Dalam rangka mempercepat penertiban aset, Badan Pertanahan Nasional (BPN) Kabupaten Gowa menggelar sosialisasi program Inventarisasi Tanah Instansi Pemerintah (INTIP) yang disambut antusias oleh berbagai instansi pemerintah, Selasa (28/5/2025).

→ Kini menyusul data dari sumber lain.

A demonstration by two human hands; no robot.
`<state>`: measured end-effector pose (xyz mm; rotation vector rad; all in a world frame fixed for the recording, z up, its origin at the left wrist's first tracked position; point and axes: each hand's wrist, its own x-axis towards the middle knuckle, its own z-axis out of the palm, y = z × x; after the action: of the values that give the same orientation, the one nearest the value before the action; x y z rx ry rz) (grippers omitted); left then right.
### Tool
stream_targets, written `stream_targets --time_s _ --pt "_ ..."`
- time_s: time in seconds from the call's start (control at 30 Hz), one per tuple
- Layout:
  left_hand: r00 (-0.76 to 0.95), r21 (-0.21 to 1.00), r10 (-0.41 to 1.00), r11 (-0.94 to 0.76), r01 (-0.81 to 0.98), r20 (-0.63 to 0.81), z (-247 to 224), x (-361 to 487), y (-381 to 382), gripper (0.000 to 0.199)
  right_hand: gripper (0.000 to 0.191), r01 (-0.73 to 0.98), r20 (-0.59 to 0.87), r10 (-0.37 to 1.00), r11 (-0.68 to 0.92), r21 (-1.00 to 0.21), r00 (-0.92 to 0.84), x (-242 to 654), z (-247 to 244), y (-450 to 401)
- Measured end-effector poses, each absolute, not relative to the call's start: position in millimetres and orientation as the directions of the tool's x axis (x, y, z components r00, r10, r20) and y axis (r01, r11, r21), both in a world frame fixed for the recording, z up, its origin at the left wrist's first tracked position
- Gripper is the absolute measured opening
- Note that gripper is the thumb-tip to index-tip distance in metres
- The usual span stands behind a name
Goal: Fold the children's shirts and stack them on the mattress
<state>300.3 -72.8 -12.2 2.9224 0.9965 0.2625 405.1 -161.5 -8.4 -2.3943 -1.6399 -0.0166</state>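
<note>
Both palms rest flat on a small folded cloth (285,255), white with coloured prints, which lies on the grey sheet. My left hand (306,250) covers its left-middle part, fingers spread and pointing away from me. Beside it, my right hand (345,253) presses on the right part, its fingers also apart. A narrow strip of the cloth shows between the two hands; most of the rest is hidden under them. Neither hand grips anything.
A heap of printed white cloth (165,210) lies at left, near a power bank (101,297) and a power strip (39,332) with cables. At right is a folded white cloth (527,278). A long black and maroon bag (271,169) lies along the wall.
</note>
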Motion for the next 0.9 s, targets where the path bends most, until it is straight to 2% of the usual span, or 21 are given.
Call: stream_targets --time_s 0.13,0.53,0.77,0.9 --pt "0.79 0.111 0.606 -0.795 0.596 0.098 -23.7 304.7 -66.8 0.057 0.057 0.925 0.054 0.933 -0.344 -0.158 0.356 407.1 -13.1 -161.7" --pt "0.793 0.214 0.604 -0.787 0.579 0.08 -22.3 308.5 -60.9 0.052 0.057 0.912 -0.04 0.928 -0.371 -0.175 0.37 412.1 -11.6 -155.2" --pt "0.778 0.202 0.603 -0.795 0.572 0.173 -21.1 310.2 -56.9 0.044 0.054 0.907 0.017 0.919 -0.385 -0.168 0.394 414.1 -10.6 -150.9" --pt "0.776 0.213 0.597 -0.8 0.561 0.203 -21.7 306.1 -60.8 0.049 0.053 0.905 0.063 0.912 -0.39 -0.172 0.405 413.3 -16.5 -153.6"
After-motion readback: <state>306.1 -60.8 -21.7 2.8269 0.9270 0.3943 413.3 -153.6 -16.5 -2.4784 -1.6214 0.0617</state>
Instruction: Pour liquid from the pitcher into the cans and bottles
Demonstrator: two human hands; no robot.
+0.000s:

Baca Juga : Jeneponto Raih Opini WTP Dua Tahun Berturut-turut, Bukti Transparansi Keuangan Daerah
Acara berlangsung di Baruga Karaeng Pattingalloang, kompleks Kantor Bupati Gowa, dan dihadiri perwakilan dari Pemkab Gowa, Kejaksaan, Polres, Balai Besar Pompengan Jeneberang, serta unit-unit pemerintahan tingkat provinsi.

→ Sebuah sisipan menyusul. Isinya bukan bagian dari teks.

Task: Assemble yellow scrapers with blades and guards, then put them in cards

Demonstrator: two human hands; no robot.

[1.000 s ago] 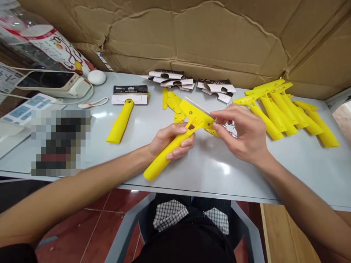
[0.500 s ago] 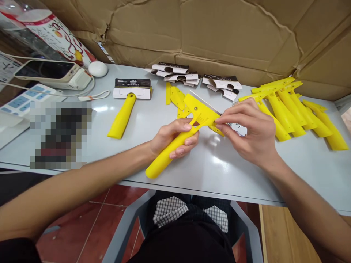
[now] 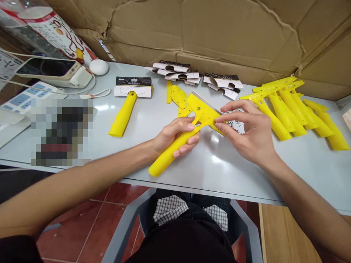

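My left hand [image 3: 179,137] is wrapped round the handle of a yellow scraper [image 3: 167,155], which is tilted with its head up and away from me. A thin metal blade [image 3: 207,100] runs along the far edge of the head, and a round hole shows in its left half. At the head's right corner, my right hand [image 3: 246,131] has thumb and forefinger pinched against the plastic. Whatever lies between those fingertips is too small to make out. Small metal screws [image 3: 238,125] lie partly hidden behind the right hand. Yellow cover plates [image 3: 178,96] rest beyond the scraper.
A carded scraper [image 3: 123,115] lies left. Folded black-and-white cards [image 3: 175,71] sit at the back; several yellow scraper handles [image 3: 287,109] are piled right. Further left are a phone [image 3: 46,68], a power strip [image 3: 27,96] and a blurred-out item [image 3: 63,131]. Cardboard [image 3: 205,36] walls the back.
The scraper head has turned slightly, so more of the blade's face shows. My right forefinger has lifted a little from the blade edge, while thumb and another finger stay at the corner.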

Sertifikasi Tanah Jadi Syarat Raih WTP
Kepala BPN Gowa, Ahmad, menekankan bahwa Program INTIP merupakan langkah strategis untuk memperkuat tata kelola aset milik pemerintah.
Baca Juga : Komitmen Tekan Kemiskinan dan Stunting, Gowa Raih Penghargaan dari Kemendagri
Legalitas aset yang tertib tak hanya menghindarkan potensi sengketa, tapi juga menjadi salah satu syarat utama meraih opini WTP dari BPK.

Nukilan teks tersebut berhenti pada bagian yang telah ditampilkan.